Comment 7 Darin Adler 2007-08-13 12:42:09 PDT
Comment on attachment 15954 [details]
proposed fix

+    // Is there enough data available to check for XML declaration?
+    if (m_buffer.size() < 8)
+        return false;

Why not put that check before setting up ptr and pEnd?

r=me
Comment 8 Darin Adler 2007-08-13 12:42:47 PDT
Oh, and don't forget to land a test case for what this fixed!
Comment 9 Alexey Proskuryakov 2007-08-13 13:22:18 PDT
(In reply to comment #7)
> Why not put that check before setting up ptr and pEnd?

  OK

> Oh, and don't forget to land a test case for what this fixed!
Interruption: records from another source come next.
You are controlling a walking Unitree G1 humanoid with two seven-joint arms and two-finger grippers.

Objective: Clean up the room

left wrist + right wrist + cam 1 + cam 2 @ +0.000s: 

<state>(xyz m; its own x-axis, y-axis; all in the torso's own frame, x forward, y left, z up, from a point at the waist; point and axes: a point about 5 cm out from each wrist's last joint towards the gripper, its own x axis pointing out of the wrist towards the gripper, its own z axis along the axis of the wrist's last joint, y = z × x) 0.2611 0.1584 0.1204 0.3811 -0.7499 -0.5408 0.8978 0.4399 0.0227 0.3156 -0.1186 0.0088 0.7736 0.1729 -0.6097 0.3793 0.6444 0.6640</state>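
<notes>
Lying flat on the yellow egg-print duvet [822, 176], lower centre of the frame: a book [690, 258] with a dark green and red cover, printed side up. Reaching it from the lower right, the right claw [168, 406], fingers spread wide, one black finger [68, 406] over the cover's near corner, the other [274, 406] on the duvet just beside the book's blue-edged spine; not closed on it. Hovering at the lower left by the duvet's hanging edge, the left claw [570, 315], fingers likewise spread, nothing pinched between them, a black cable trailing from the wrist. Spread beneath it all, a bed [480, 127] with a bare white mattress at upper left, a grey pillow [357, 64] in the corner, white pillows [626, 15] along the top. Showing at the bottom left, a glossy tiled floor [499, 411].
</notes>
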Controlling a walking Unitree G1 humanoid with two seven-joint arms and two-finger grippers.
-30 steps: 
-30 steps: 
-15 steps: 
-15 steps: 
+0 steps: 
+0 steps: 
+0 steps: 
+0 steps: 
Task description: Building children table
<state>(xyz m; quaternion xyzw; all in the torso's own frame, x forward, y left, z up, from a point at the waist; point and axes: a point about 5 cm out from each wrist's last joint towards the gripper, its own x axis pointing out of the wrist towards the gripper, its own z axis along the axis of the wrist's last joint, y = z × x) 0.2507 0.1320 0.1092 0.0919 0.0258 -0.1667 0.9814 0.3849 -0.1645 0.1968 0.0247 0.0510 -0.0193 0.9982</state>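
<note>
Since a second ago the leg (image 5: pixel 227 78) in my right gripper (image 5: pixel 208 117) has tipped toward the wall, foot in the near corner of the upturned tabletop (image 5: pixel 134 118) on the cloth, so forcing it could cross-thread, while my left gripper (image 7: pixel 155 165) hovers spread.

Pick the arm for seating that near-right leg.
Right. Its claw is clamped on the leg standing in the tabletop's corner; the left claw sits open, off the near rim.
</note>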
  Do you mean that there should be a test case specifically for XML declaration after HEAD? Is the included test not sufficient? 
Comment 10 Darin Adler 2007-08-13 13:30:32 PDT
(In reply to comment #9)
> Do you mean that there should be a test case specifically for XML declaration
> after HEAD? Is the included test not sufficient? 

I think the included test is sufficient. Sorry, I completely overlooked it.

I would have expected a test that was more like the original site too, but I don't think that's really all that helpful or important.
Comment 11 Alexey Proskuryakov 2007-08-13 22:29:17 PDT
Committed revision 25066.

Comment 12 Alexey Proskuryakov 2007-08-13 22:30:41 PDT
Oops, forgot to move the check for m_buffer.size() as promised.